🎭 • 24

286 38 12
                                    

Hai selamat datang di cerita Topeng part kedua puluh empat

Gimana kabar kalian di malam Jumat yang sepi ini?
Semoga selalu sehat ya
Seneng banget deh liat keantusiasan kalian setiap aku update part baru
Terus gitu yah hehe

Yuk langsung

SELAMAT MENIKMATI CERITA

🎭

"Gue gak bisa."

Senyum Aldi perlahan redup diikuti dengan kedua tangan yang keluar bersamaan dari saku celana. Laki-laki berambut agak berantakan itu lalu kembali berjalan menuju pembatas tanpa ada minat untuk menoleh dan tak lama suara kekehan hambar pun menggema, membuat Salsha merasa sangat bersalah.

"Aldi, gak kenapa-napa kan?" Salsha berucap sangat pelan tapi karena suasana rooftop hening, suara pelan Salsha pun tersampaikan dengan baik ke telinga Aldi.

"Munafik kalok gue bilang gue baik-baik aja, Sal." Laki-laki itu mendongak menatap langit biru yang cerah berhiaskan awan-awan kecil. Hari ini semesta seolah menertawakan nasibnya yang malang  dan yang bisa Aldi lakukan hanyalah tersenyum menerima kenyataan.

Rasa bersalah dalam diri Salsha semakin menjadi namun dia tidak bisa memaksa hatinya untuk berpindah dalam waktu singkat. Segera gadis itu menghampiri Aldi yang hendak menyalakan rokok. Dasar bandel!

Setelah merampas rokok milik Aldi dan membuang semuanya ke sudut rooftop yang gelap, Salsha kemudian menarik pelan tangan Aldi dan menuntun laki-laki itu untuk duduk di pembatas. Sementara Aldi yang sudah tidak bersemangat hanya bisa pasrah. Lenyap sudah semangat 45 nya tadi yang begitu menggebu-gebu. 
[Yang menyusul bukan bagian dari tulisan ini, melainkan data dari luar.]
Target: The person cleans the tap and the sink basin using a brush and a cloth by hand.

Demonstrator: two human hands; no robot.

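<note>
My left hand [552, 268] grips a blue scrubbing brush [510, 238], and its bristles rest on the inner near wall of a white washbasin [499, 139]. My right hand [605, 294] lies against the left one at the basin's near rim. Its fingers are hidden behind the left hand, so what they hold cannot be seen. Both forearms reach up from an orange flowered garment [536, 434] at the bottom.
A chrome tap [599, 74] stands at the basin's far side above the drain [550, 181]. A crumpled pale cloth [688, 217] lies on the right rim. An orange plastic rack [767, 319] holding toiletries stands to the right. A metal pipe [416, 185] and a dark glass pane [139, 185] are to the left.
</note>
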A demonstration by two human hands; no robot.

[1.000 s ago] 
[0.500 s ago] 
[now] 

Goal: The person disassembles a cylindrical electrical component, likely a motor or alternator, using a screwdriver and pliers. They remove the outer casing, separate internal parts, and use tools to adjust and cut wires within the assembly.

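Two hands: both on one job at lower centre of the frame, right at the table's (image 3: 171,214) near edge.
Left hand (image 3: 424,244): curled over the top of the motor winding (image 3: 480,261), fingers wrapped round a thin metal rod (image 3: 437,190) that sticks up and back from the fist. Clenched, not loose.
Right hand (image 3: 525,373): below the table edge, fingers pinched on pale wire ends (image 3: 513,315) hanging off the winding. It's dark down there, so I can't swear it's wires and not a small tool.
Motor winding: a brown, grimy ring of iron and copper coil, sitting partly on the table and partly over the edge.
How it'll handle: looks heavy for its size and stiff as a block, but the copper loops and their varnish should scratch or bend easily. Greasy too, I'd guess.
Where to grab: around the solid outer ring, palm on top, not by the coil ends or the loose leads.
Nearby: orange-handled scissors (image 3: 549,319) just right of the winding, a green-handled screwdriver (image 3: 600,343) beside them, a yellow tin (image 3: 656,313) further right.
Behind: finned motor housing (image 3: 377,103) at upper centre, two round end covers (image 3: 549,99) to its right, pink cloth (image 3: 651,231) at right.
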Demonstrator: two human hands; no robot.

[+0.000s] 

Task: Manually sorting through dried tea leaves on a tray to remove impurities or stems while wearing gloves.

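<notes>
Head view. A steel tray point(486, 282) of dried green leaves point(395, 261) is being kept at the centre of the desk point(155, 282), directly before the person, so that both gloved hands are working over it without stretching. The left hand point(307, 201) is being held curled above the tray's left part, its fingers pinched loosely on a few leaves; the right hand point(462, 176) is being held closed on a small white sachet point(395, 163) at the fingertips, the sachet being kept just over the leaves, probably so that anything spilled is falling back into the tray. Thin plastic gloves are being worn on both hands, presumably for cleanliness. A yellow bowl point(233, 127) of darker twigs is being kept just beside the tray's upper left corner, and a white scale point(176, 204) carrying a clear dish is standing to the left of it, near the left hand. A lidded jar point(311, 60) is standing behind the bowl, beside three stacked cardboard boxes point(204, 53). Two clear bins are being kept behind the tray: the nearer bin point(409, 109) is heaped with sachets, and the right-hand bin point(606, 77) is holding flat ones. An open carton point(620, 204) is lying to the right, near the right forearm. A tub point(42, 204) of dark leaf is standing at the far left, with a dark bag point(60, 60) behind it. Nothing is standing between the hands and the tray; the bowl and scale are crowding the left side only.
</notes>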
"Karena Iqbaal ya?" Aldi menoleh dan menatap Salsha dengan senyum mengejek, namun senyum tersebut bukan untuk Salsha melainkan untuk dirinya sendiri.

Salsha bungkam, karena apa yang Aldi ucapkan tak sepenuhnya salah. Iqbaal merupakan satu dari banyaknya alasan yang ingin Salsha utarakan. Namun lidahnya begitu kelu untuk sekedar memberi laki-laki di sebelahnya penjelasan lengkap. Sementara Aldi yang melihat Salsha bungkam kembali terkekeh miris dan tanpa diduga, laki-laki itu malah menjulurkan tangan dan mengacak lembut rambut coklat Salsha. Salsha terpaku dibuatnya.
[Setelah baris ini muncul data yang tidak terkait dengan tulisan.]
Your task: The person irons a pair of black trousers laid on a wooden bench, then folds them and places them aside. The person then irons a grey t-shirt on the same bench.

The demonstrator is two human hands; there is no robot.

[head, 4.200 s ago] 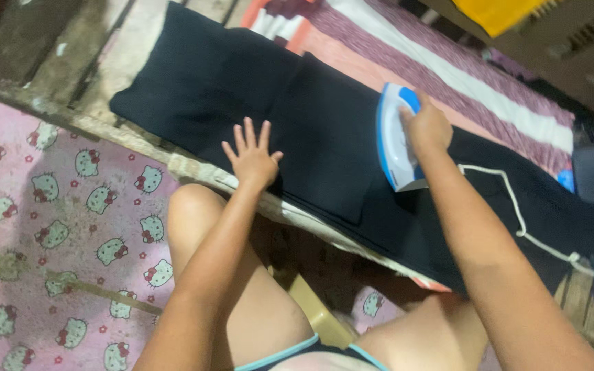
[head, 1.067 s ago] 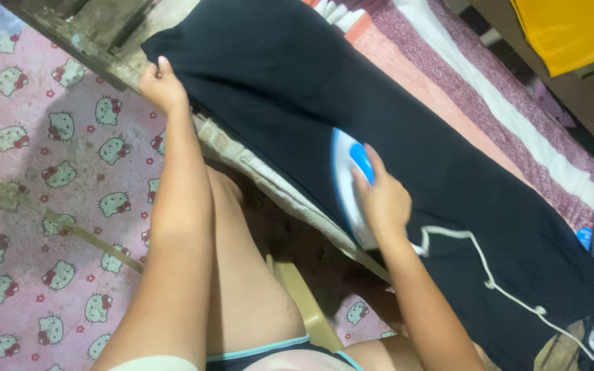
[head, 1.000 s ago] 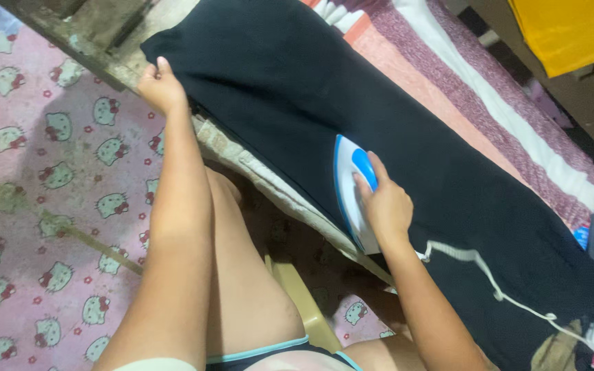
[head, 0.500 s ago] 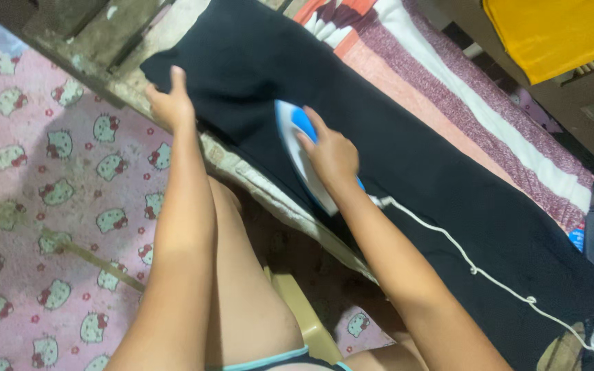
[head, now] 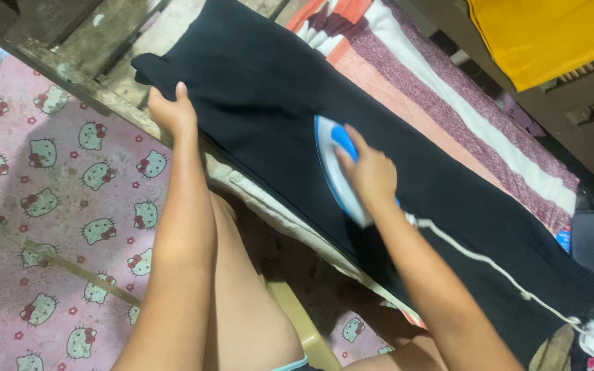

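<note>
Black cloth [head: 407, 172], one long piece, lies along the wooden bench [head: 97, 38] over one striped blanket [head: 448, 96]. One white-and-blue iron [head: 335, 168] rests on it mid-length, the right hand [head: 369, 172] closed round its handle. The left hand [head: 172, 111] pinches the cloth's near edge by the bench's front edge. The iron's white cord [head: 489, 264] runs off toward the lower right.

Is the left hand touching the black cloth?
Touching. The head view shows the left hand gripping the near edge of the black cloth, fingers on the fabric, with no gap between them.
</note>
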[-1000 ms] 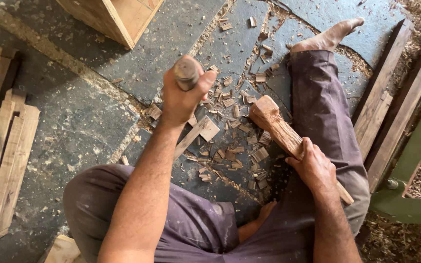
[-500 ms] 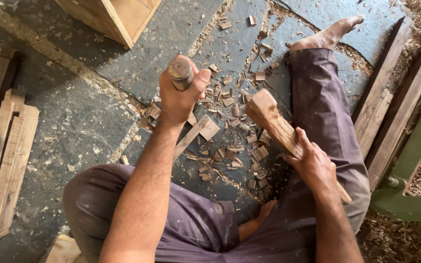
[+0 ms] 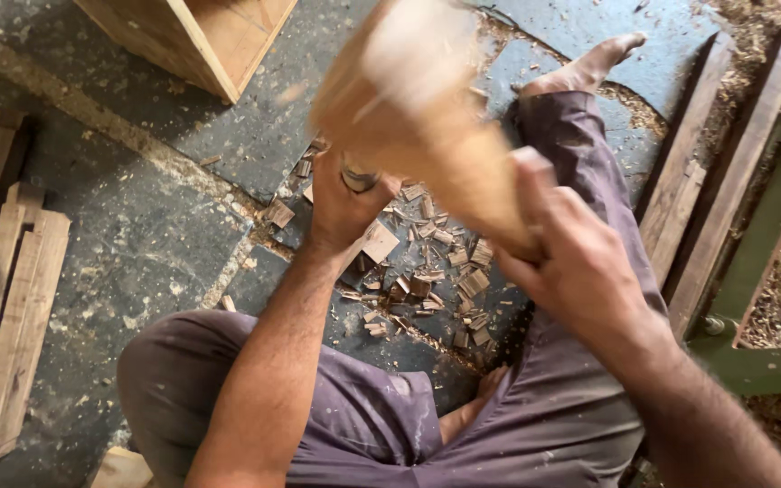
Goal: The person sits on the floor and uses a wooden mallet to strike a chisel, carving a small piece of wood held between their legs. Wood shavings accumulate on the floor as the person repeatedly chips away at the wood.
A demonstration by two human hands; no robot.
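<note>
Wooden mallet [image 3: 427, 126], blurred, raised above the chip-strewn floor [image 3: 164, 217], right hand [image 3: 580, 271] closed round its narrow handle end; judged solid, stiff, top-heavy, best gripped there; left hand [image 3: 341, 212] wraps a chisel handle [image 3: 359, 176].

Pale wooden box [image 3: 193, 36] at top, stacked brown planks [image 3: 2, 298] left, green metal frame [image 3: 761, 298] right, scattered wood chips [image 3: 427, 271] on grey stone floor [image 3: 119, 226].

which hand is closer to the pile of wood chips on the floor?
Left. The left hand grips a chisel right at the wood chips. The right hand is raised above them, holding a blurred wooden mallet.
</note>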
"Sedih sih, tapi gak papa lah. Namanya juga perasaan, gak ada yang bisa atur. Kalok dipikir-pikir lucu ya."

Salsha terus menatap kedua iris mata Aldi yang kini menatap lurus ke depan dengan tangan yang masih bertengger di puncak kepalanya. 

"Dulu, gue benci banget sama lo. Dari MOS bahkan. Lo tau kenapa?" Laki-laki menoleh dan menatap dua iris indah Salsha yang sampai sekarang masih setia menatapnya sambil sesekali berkedip lucu.

"Kenapa?"

"Karena lo disanjung terus sama Kakak OSIS, nama lo selalu gue dengar dimana-mana dan lo juga jadi ratu MOS waktu itu. Padahal gue udah berusaha sekuat tenaga biar gue juga bisa jadi kayak lo, tapi nyatanya gak bisa. Mulai dari situ gue berusaha aktif di sekolah supaya bisa mengalahkan kepopuleran lo. Lo bisa ketawa karena gue terkesan haus akan kepopuleran, karena itu benar." Aldi memalingkan tatapannya dari Salsha menuju ke bawah, dimana masih banyak siswa yang berkeliaran baik itu di lapangan maupun di kantin.

"Sampai akhirnya gue mendapat posisi yang gue mau selama ini, ketua OSIS. Tapi yang namanya manusia tidak akan pernah merasa puas. Setelah mendapat gelar ketua OSIS pun gue masih terus iri sama lo yang malah semakin populer. Bahkan muncul lagi beberapa siswa baru yang namanya melejit, seperti Iqbaal dan Sasya."

"Dulu gue benci banget sama sahabat gue itu karena selalu disanjung sama semua cewek termasuk kelas 12. Pokoknya dulu gue adalah pribadi yang penuh dengan rasa iri dan dengki tapi entah kenapa saat gue liat lo tertunduk waktu nabrak gue pertama kali, gue merasa sedikit bersalah. Karena menjadi populer jelas bukan salah lo dan lo gak seharusnya gue benci." Laki-laki itu kembali menatap Salsha yang sejak tadi memilih diam dan mendengarkan.